INDIAN WELLS, Calif. -- In an unusual and quick-developing contractual move, Jason Bay and the Mets have agreed to part ways, the team announced Wednesday, ending the embattled outfielder's time in New York.
The two sides negotiated an early expiration to Bay's contract, which had a minimum of one year and $21 million remaining. By deferring payment of some of that money, the Mets gained a measure of payroll flexibility.
"I still feel I have plenty to give to this game and that I can play baseball at a high level," Bay said in a statement announcing the move. "But after serious consideration, both sides agree that we would benefit from a fresh start. I'm grateful we were able to reach an agreement to allow that to happen. I'm excited to keep playing and have no intention of just walking away."
Bay, 34, severely underperformed after signing a four-year, $66 million deal prior to the 2010 season. Battling multiple concussions, a cracked rib and various muscle pulls throughout his three years with the Mets, Bay hit .234 with 26 home runs in 288 games. That included a .165 average with eight home runs and 10 extra-base hits in 2012, numbers that forced Bay out of his starting left-field job.
Consider the contrast: Prior to arriving in Flushing, Bay was a three-time All-Star, averaging 31 home runs per year from 2005-09 with the Pirates and Red Sox. He did not respond to a text message seeking further comment.

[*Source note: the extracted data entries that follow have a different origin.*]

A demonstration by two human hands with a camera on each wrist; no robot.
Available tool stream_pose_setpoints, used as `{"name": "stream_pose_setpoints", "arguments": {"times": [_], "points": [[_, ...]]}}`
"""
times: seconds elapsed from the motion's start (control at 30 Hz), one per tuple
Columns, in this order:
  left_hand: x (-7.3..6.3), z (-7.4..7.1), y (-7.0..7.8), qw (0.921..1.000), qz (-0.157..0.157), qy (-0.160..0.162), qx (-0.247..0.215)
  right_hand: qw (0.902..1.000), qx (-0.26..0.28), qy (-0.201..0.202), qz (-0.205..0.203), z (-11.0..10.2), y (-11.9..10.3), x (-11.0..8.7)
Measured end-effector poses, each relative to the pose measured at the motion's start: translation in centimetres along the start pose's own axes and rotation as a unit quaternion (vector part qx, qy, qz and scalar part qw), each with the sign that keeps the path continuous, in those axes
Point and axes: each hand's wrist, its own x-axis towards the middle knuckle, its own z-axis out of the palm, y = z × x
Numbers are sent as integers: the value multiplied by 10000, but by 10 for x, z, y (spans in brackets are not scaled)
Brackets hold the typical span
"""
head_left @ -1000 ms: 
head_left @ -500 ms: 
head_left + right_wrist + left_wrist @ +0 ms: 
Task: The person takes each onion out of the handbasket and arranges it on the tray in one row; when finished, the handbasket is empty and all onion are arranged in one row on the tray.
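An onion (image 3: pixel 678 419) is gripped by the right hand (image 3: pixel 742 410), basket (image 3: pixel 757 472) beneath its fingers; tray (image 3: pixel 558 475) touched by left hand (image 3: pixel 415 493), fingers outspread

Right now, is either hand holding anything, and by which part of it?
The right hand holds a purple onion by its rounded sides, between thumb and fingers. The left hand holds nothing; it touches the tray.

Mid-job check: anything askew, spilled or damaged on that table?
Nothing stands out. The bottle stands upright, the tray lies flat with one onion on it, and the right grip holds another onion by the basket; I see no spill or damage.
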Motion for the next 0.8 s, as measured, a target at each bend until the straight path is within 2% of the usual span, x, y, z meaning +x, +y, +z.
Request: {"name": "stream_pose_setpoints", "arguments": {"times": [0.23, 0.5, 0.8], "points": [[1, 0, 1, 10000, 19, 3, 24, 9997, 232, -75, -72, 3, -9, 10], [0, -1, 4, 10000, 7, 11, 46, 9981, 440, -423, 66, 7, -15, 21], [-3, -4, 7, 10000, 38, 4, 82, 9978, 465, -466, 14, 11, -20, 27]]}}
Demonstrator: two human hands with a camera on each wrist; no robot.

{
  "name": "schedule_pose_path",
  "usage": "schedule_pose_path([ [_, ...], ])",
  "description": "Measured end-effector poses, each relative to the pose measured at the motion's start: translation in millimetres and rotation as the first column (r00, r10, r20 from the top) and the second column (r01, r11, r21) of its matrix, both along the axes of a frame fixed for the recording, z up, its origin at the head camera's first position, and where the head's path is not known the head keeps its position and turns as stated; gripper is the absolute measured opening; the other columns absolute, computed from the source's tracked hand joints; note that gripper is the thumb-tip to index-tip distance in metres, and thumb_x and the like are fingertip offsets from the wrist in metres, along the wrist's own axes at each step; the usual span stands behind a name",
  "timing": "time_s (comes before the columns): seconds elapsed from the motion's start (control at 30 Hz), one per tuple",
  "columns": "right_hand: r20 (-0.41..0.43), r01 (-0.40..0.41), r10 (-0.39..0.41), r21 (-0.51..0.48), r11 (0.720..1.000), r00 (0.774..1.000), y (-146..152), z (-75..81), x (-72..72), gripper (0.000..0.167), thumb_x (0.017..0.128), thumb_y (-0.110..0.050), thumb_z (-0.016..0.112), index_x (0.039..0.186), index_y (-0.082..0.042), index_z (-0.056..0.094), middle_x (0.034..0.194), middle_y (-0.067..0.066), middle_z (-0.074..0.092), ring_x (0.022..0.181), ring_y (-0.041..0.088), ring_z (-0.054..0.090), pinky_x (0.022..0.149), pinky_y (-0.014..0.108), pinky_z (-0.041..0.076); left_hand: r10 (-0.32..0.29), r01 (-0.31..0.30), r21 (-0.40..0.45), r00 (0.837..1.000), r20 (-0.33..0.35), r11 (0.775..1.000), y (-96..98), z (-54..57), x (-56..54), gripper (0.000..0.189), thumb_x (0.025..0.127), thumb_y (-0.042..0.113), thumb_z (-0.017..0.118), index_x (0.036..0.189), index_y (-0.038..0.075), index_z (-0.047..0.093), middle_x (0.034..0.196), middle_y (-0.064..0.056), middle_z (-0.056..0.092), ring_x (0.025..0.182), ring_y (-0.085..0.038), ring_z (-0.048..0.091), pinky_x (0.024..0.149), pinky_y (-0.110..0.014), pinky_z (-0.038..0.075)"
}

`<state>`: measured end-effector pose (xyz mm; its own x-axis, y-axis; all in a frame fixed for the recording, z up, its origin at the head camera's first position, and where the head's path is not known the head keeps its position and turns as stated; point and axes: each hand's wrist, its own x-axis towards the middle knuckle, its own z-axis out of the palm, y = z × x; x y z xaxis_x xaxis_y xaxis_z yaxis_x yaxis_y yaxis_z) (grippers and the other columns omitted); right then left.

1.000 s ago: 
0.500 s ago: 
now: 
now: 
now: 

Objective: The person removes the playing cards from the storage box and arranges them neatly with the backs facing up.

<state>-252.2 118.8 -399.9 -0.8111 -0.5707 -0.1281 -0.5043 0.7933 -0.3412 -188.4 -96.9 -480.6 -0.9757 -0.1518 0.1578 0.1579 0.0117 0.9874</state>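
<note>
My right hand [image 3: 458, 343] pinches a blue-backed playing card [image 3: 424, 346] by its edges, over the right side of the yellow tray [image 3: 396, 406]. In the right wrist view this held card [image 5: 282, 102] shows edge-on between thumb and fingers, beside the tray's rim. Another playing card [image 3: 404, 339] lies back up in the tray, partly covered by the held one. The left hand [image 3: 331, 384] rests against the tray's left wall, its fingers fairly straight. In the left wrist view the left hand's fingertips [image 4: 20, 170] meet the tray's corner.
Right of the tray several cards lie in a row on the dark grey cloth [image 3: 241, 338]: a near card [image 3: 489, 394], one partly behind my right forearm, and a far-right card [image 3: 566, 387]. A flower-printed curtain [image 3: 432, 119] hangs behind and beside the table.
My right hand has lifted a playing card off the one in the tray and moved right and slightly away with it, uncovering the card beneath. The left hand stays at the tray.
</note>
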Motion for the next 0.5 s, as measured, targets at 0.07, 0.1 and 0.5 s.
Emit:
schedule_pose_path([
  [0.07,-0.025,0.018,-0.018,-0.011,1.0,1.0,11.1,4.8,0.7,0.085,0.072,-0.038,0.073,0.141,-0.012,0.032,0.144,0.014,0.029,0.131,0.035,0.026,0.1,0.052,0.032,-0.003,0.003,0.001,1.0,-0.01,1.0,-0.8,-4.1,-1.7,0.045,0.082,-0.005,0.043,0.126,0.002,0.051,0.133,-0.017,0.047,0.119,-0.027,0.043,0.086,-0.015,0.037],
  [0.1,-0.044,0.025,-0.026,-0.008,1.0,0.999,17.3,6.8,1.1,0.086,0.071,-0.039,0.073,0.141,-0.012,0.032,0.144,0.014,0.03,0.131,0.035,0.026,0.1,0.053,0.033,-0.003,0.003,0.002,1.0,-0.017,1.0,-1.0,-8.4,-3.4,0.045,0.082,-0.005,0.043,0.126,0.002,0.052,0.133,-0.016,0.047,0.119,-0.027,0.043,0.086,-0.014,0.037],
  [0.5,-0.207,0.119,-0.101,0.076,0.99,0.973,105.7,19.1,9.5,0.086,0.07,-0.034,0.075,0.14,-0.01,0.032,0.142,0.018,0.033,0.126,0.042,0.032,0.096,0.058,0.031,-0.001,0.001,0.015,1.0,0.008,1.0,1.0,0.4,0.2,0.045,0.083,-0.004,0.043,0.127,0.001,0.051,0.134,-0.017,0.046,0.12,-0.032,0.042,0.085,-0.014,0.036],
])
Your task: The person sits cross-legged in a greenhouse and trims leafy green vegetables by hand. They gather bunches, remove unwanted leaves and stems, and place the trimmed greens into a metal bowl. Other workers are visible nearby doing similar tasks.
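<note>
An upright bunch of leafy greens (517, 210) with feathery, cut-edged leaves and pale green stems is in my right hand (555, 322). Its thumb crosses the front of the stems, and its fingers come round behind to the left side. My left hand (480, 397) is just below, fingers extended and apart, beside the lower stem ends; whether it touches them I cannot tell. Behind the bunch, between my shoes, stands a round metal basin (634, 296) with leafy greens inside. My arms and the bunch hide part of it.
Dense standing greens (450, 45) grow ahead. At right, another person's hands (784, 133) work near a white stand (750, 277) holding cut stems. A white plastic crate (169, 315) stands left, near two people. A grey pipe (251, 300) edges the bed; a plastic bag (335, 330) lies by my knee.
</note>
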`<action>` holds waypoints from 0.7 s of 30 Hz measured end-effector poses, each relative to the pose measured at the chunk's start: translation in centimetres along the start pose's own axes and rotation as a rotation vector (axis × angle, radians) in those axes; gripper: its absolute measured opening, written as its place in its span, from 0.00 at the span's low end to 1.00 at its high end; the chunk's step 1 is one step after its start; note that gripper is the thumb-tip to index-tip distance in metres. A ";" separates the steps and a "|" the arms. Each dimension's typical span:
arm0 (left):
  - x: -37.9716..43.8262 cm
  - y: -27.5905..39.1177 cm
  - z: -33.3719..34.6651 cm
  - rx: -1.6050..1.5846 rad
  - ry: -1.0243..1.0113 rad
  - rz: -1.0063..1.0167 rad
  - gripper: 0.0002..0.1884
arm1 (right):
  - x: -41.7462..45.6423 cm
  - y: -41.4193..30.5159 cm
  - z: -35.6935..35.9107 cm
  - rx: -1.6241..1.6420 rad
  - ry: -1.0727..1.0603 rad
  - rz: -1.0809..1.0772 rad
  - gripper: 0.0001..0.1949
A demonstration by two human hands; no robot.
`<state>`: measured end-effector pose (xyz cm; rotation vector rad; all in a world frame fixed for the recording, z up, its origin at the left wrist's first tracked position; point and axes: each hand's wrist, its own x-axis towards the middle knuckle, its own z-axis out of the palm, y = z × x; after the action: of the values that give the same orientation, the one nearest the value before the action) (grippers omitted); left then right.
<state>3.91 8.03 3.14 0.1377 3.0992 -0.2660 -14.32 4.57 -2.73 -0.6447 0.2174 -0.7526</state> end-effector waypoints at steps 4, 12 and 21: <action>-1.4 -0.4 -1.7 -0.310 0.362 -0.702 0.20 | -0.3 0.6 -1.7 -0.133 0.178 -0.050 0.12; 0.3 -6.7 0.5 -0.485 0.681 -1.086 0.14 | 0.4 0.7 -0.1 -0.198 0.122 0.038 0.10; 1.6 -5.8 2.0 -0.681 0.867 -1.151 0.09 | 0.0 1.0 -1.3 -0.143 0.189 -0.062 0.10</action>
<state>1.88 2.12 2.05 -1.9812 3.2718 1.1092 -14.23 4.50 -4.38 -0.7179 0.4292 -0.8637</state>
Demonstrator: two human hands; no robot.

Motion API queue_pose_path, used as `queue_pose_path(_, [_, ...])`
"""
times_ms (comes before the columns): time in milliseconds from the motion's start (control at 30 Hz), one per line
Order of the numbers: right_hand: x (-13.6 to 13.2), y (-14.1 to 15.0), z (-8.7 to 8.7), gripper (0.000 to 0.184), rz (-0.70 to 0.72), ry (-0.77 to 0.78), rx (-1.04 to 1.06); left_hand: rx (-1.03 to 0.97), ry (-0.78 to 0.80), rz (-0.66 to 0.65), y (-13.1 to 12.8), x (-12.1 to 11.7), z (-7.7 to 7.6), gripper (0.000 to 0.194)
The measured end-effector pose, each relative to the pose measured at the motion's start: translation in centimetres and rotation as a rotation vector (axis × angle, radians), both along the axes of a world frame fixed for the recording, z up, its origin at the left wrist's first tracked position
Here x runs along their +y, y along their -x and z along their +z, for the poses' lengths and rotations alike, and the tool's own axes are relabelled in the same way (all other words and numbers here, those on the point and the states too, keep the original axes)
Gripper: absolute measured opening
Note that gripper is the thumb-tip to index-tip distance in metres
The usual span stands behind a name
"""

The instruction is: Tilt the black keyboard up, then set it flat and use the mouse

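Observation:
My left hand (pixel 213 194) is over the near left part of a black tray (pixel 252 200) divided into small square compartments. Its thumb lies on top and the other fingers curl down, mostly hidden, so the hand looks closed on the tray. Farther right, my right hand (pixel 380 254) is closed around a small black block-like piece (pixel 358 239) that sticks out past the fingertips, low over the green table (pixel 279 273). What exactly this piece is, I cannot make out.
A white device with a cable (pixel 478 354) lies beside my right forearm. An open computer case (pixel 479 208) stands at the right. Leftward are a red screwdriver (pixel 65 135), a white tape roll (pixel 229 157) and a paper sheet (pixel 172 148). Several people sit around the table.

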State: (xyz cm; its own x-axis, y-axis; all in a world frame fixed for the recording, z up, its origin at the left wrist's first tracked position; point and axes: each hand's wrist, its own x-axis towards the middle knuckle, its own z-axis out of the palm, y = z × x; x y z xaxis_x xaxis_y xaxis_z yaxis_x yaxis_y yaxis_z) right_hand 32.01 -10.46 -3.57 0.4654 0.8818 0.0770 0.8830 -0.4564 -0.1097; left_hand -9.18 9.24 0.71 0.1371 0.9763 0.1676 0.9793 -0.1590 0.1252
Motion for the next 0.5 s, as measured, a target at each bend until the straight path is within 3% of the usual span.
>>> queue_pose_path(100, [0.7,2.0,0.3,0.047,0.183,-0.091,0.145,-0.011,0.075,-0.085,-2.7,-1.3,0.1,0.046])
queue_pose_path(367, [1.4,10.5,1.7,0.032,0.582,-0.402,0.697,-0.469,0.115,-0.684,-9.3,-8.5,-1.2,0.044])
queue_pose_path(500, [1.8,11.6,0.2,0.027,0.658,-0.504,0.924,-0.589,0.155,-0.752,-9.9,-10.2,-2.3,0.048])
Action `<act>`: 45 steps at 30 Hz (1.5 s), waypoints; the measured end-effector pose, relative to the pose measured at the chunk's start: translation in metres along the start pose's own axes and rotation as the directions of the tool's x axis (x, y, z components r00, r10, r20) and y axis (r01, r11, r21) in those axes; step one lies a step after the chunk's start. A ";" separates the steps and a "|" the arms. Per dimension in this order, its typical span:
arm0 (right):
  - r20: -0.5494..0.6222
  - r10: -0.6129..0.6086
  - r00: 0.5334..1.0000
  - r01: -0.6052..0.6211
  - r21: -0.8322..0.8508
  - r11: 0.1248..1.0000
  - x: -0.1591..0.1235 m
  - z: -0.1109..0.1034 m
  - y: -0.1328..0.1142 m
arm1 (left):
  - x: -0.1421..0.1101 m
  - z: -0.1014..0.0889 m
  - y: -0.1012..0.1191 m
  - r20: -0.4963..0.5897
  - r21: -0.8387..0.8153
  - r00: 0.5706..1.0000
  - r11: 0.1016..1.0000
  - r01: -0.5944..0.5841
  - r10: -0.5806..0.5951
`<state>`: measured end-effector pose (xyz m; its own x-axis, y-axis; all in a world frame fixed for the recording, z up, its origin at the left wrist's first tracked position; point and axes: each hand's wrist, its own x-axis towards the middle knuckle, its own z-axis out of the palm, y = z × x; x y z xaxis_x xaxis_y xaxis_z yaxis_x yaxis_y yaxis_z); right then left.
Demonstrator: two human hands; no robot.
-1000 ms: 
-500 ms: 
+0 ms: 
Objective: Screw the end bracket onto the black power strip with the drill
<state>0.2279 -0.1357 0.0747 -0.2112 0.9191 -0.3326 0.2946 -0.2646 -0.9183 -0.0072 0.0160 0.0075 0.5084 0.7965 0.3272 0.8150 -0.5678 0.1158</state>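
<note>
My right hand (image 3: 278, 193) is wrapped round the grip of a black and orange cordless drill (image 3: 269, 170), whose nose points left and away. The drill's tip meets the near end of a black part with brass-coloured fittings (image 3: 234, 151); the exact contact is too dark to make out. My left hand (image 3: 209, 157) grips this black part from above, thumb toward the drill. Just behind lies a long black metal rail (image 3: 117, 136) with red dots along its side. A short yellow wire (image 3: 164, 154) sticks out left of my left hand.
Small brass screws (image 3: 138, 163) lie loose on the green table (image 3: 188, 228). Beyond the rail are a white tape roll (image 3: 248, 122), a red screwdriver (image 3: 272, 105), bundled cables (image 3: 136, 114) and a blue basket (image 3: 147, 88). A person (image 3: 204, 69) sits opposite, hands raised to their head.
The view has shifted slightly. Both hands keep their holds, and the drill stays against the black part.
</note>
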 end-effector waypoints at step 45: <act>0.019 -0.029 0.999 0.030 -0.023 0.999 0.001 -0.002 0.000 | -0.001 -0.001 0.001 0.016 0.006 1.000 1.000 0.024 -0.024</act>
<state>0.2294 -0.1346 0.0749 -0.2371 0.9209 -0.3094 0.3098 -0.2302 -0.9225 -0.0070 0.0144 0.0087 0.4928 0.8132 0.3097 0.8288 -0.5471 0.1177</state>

"I enjoyed my time in New York," Bay's prepared statement continued. "I have no regrets in signing with the Mets, other than that I wasn't able to play to the level that the team, the fans and I all expected and that we weren't able to win more games. I move on with nothing but an appreciation for the organization and its fans and best wishes to all my teammates there."
A baseball source confirmed that Bay will receive his full remaining salary ($16 million), 2014 option buyout ($3 million) and outstanding signing bonus ($2 million), but will defer a portion of that money to future years. General manager Sandy Alderson, who did not respond to a telephone message, was not scheduled arrive at the General Managers Meetings until late Wednesday evening.
Assistant general manager John Ricco, special assistant J.P. Ricciardi and vice president of amateur scouting Paul DePodesta stood in for Alderson on Wednesday at the Hyatt Regency Indian Wells.
"Both parties had high hopes coming in, given what he had done not only in Pittsburgh but in Boston," Ricco said. "You're talking about a guy who had success over a number of years. But that's the nature of our game. There are no certainties. We're both disappointed it didn't work out better."
In parting, Mets officials had nothing but positive words for Bay, with chief operating officer Jeff Wilpon's statement calling him "a great teammate, hard worker, stand-up guy and true gentleman," and Alderson's lauding Bay's "tremendous work ethic."
"There was never any question about it," Alderson said. "Unfortunately, the results weren't there and we are in a results-oriented business."
Bay's deal differed from an outright release in that it allowed the Mets to defer a portion of his salary, though a source said he will still receive a significant chunk of it in 2013. Nonetheless, the deferral should give the Mets a bit of added financial flexibility this winter, presumably to invest in free agents or trade targets -- that is why the Mets struck a deal with Bay rather than release him, as they did Oliver Perez and Luis Castillo under similar circumstances in 2011.
Though Bay will lose some current value on the deal, which typically irks the players' union, the MLBPA approved it knowing he can recoup those dollars by signing with another team. Several rival GMs indicated Tuesday that the market for Bay should be vibrant.
"I was certainly surprised that it didn't go better for him in New York," said Red Sox GM Ben Cherington, adding that his club has not yet discussed potentially reacquiring the outfielder. "He's a terrific guy and he's been a great player for a long time. I expected him to go there and do well."
The Mets will only defer Bay's money for a "relatively short period of time," according to a source, meaning this does not compare to the interest-laden deal they struck with Bobby Bonilla in 2000. That pact sextupled the organization's debt to Bonilla, now retired, who will remain on the payroll through 2036.
By comparison, a Mets official described Bay's deal as "good for both sides."
"It made sense," his agent, Joe Urbon, said. "Both sides just recognized this was going to work and it was going to happen."
Always affable and accountable despite his injuries and lack of production, Bay leaves a legacy of frustration in New York. The Mets signed him following the 2009 season, an injury-plagued campaign that marked their first losing effort in five years. At the time, the Mets believed Bay could boost them back into perennial contention.
But injuries interfered and Bay began making wholesale changes to his swing, further undermining his chances at success.
"It was tough for him just as a human being," pitcher R.A. Dickey said Wednesday at a benefit dinner in Manhattan. "I knew he was in pain, anguish, it seemed like at times. And who can blame him? When you're making that much money in this media market, you're going to be held accountable."